Based one

https://colab.research.google.com/github/unslothai/notebooks/blob/main/nb/Gemma3_(4B).ipynb

In [None]:
from unsloth import FastModel
import torch

model, tokenizer = FastModel.from_pretrained(
    #model_name = "unsloth/gemma-3-1b-pt-unsloth-bnb-4bit",
    model = "google/gemma-3-1b-pt",
    max_seq_length = 2048, # Choose any for long context!
    load_in_4bit = False,  # 4 bit quantization to reduce memory
    load_in_8bit = False, # [NEW!] A bit more accurate, uses 2x memory
    full_finetuning = False, # [NEW!] We have full finetuning now!
)

🦥 Unsloth: Will patch your computer to enable 2x faster free finetuning.
🦥 Unsloth Zoo will now patch everything to make training faster!
==((====))==  Unsloth 2025.3.19: Fast Gemma3 patching. Transformers: 4.50.0.dev0.
   \\   /|    Quadro RTX 5000. Num GPUs = 1. Max memory: 16.0 GB. Platform: Linux.
O^O/ \_/ \    Torch: 2.6.0+cu124. CUDA: 7.5. CUDA Toolkit: 12.4. Triton: 3.2.0
\        /    Bfloat16 = FALSE. FA [Xformers = 0.0.29.post3. FA2 = False]
 "-____-"     Free license: http://github.com/unslothai/unsloth
Unsloth: Fast downloading is enabled - ignore downloading bars which are red colored!
Unsloth: Using float16 precision for gemma3 won't work!
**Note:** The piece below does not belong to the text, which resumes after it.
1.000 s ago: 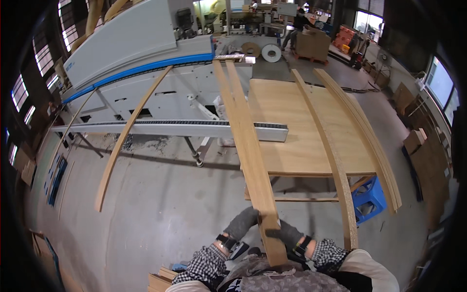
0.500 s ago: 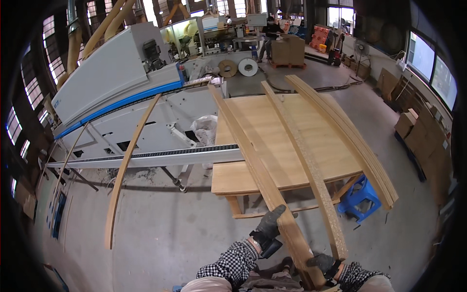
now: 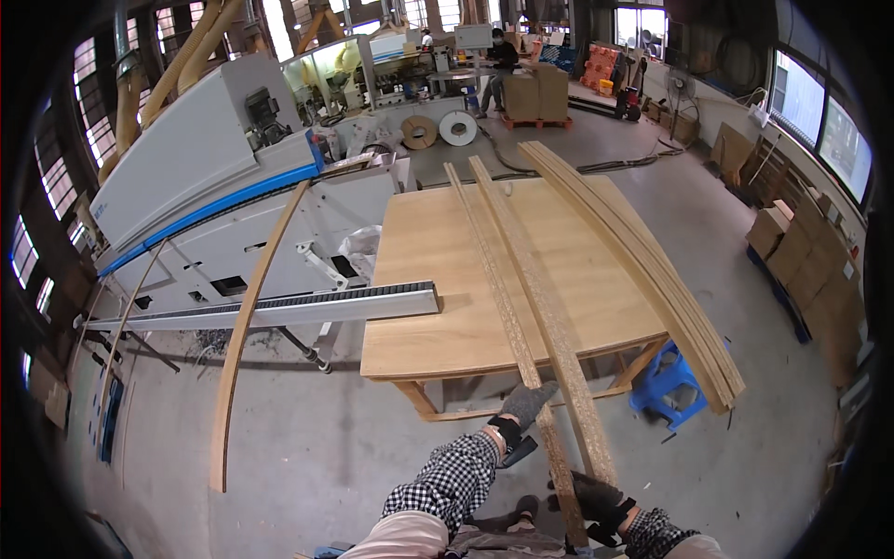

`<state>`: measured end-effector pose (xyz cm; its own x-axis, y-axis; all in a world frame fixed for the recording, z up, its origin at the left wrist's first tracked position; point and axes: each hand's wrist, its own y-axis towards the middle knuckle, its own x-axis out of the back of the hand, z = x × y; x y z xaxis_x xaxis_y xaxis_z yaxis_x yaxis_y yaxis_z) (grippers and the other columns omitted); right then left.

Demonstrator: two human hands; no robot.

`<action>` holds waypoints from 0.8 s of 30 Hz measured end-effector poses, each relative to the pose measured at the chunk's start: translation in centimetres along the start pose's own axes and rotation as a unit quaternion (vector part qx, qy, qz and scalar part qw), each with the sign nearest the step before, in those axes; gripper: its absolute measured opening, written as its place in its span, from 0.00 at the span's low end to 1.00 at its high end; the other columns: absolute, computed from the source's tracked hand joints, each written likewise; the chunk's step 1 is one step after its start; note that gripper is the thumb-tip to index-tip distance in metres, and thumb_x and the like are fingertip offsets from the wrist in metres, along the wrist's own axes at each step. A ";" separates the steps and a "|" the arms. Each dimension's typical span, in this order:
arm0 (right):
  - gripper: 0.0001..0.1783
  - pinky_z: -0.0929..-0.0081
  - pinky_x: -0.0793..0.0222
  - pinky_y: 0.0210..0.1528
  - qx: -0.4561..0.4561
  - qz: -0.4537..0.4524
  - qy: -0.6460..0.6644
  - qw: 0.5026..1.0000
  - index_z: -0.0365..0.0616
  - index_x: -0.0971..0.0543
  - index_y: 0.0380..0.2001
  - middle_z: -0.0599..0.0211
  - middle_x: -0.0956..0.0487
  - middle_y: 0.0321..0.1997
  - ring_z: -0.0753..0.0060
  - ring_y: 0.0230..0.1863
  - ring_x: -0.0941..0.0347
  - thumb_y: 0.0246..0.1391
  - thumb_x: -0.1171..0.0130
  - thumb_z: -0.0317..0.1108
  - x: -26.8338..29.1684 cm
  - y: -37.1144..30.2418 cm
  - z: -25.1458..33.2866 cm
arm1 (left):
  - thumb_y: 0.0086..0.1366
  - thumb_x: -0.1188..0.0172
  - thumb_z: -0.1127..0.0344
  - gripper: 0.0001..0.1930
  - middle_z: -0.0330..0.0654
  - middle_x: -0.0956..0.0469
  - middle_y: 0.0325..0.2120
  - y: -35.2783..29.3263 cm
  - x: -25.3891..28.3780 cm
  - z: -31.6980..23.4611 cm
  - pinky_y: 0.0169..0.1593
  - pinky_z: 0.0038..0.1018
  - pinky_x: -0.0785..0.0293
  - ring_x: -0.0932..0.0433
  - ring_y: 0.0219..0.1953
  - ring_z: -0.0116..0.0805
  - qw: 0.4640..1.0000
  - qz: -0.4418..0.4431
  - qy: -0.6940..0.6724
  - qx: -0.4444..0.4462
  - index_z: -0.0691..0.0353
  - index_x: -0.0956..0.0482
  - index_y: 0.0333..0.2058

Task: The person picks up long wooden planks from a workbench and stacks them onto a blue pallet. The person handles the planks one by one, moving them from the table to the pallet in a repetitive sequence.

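Observation:
In front of me is a long wooden strip (image 3: 500, 303), its narrow speckled edge facing up and its far end over the plywood table. My left hand (image 3: 527, 402), in a dark grey glove, grips it just past the table's near edge. Closer to my body, my gloved right hand (image 3: 599, 500) is closed around the same strip, with fingertips showing on its left side. A second speckled strip (image 3: 545, 303) lies just right of it, its near end by my right hand. Further right rests a stack of several strips (image 3: 643, 279).
The plywood-topped table (image 3: 410, 345) stands ahead, with a blue stool (image 3: 666, 391) below its right side. At left is a grey machine (image 3: 177, 177) with a roller rail (image 3: 372, 303) reaching the table. Another board (image 3: 247, 326) leans on the machine. A person (image 3: 501, 61) is far off near cartons (image 3: 537, 95).
The strip in my hands has turned from its broad face onto its narrow edge. It has shifted closer to the second strip. My view has moved slightly.

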<state>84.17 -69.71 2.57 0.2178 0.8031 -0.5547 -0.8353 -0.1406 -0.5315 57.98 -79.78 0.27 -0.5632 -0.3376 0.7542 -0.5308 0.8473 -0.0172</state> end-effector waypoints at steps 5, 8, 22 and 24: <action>0.31 0.65 0.36 0.58 0.252 -0.211 -0.693 0.641 0.36 0.26 0.48 0.51 0.28 0.54 0.55 0.55 0.31 0.44 0.32 0.43 0.3 0.0 4.7 | 0.68 0.63 0.70 0.22 0.47 0.33 0.58 3.0 -0.7 0.0 0.60 0.35 0.35 0.30 0.56 0.47 0.990 0.132 -0.005 0.051 0.57 0.38 0.60; 0.42 0.62 0.36 0.56 0.190 -0.395 -0.610 0.660 0.36 0.30 0.50 0.46 0.29 0.53 0.47 0.55 0.33 0.32 0.25 0.47 1.5 0.6 4.8 | 0.68 0.56 0.52 0.25 0.55 0.28 0.52 4.2 -1.3 -2.8 0.55 0.33 0.33 0.27 0.51 0.48 0.970 0.071 -0.187 0.140 0.63 0.33 0.56; 0.61 0.58 0.34 0.55 -0.012 -0.375 -0.605 0.702 0.36 0.50 0.62 0.41 0.32 0.54 0.44 0.55 0.34 0.27 0.26 0.46 -1.9 4.2 4.6 | 0.54 0.35 0.51 0.38 0.57 0.38 0.57 -10.1 9.2 4.9 0.62 0.41 0.44 0.40 0.60 0.52 0.965 -0.243 0.019 0.100 0.64 0.38 0.59; 0.63 0.59 0.35 0.57 0.001 -0.377 -0.613 0.694 0.36 0.52 0.63 0.41 0.34 0.55 0.44 0.57 0.35 0.27 0.26 0.47 -1.0 4.3 4.0 | 0.52 0.33 0.53 0.46 0.56 0.43 0.61 -16.9 16.1 11.7 0.66 0.41 0.51 0.46 0.64 0.50 0.910 -0.352 0.083 0.204 0.66 0.47 0.63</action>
<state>78.37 -68.73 3.42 0.0015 0.5377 0.8432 -0.7186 0.5870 -0.3730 50.48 -104.34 5.05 0.0929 -0.6427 0.7604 -0.9326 0.2114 0.2926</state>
Using float32.


## Load LoRA adapters

In [2]:
model = FastModel.get_peft_model(
    model,
    finetune_vision_layers     = False, # Turn off for just text!
    finetune_language_layers   = True,  # Should leave on!
    finetune_attention_modules = True,  # Attention good for GRPO
    finetune_mlp_modules       = True,  # SHould leave on always!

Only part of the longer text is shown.